このことから犬に野菜や果物を適切な種類、適切な量与えることは健康上のメリットがあるといえます。
必須の栄養素と、必須ではないが、あるといいもの
ところで食品の栄養成分表をみて気づくことがあります。それは「タンパク質や脂質など、メジャーな栄養素の表記はあるけど、それ以外はそういえばないのでは?」ということです。
犬のフードでも表記があるのは主に五大栄養素で、ポリフェノールなどの含有量記載はありません。これはなぜかといえば、栄養素には「1日に必要な量=要求量」がわかっているものとそうでないものがあるからです。
言い換えると、毎日食事から一定量を摂取する必要がある栄養素と、摂っても摂らなくてもどちらでも良い栄養素があるということです。

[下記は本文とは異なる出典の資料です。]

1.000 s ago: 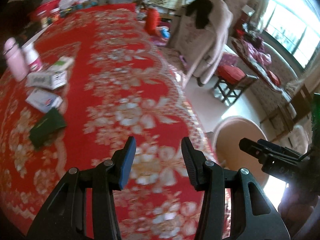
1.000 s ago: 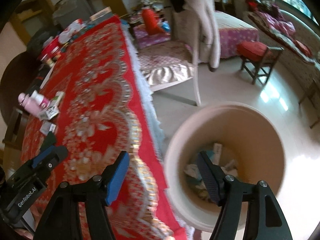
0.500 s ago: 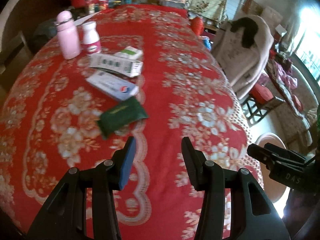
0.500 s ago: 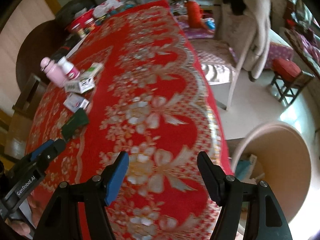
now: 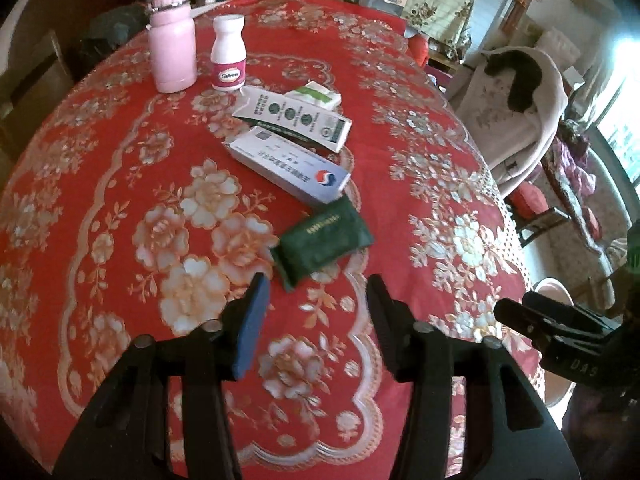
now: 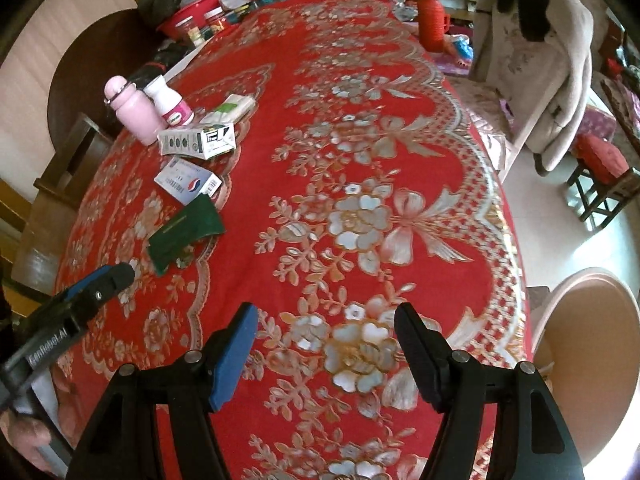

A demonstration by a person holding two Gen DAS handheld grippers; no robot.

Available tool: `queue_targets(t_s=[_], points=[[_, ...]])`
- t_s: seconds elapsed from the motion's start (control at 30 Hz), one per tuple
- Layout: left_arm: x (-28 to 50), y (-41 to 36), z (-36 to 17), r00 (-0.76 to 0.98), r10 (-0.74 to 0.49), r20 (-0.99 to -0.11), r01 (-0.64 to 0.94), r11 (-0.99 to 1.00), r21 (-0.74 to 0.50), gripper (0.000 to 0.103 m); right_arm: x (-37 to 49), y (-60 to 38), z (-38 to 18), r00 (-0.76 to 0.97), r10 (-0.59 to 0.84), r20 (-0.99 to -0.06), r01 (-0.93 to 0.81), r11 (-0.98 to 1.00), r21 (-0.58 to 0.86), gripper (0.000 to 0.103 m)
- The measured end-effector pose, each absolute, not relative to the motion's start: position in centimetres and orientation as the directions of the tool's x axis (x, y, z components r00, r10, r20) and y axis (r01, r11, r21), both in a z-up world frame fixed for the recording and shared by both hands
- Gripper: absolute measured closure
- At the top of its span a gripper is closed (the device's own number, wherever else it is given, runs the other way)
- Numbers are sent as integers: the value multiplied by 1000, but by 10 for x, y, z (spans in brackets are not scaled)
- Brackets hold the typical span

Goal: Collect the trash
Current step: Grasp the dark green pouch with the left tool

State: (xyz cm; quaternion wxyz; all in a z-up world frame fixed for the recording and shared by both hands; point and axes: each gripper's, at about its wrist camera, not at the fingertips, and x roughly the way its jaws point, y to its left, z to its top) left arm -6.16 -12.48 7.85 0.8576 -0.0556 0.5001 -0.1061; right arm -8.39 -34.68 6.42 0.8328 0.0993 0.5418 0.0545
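Observation:
A dark green packet [image 5: 323,243] lies on the red flowered tablecloth [image 5: 120,184], just ahead of my open, empty left gripper [image 5: 316,296]. Behind it lie a white and blue box [image 5: 289,164], a white box with green circles [image 5: 294,117] and a small green and white pack [image 5: 316,95]. The right wrist view shows the green packet [image 6: 184,231] and the boxes [image 6: 188,181] at the left, with the left gripper's fingers [image 6: 98,286] near them. My right gripper [image 6: 326,326] is open and empty over the cloth. The beige trash bin [image 6: 588,364] stands on the floor at the right.
A pink bottle [image 5: 172,40] and a white pill bottle [image 5: 228,54] stand behind the boxes. Jars and a red bowl [image 6: 192,20] crowd the table's far end. A chair draped with a coat [image 6: 536,64] and a red stool [image 6: 604,176] stand beside the table.
Both grippers have swung from the bin side back over the table. The left gripper has closed in on the green packet. Both stay open and empty.

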Motion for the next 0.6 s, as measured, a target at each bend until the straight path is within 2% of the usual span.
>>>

ポリフェノールは、摂っても摂らなくてもどちらでも良い栄養素に該当します。無くても生きていけます。でもあると、病気の予防になり、健康維持に貢献する。
手作りごはんはこの「必須ではないが、あると健康を守り、病気を防ぐもの」を幅広くカバーできる点が優れています。
という風に、手作りごはんは犬にとってどんなメリットがあるのか?を考える際に、この本は役に立つわけです。こうした裏付けがあると、自信を持って楽しく手作りごはんに取り組めます。そういう意味で、読書は手助けになるのでおすすめです。
というわけで、興味のある方はぜひ読んでみてくださいね。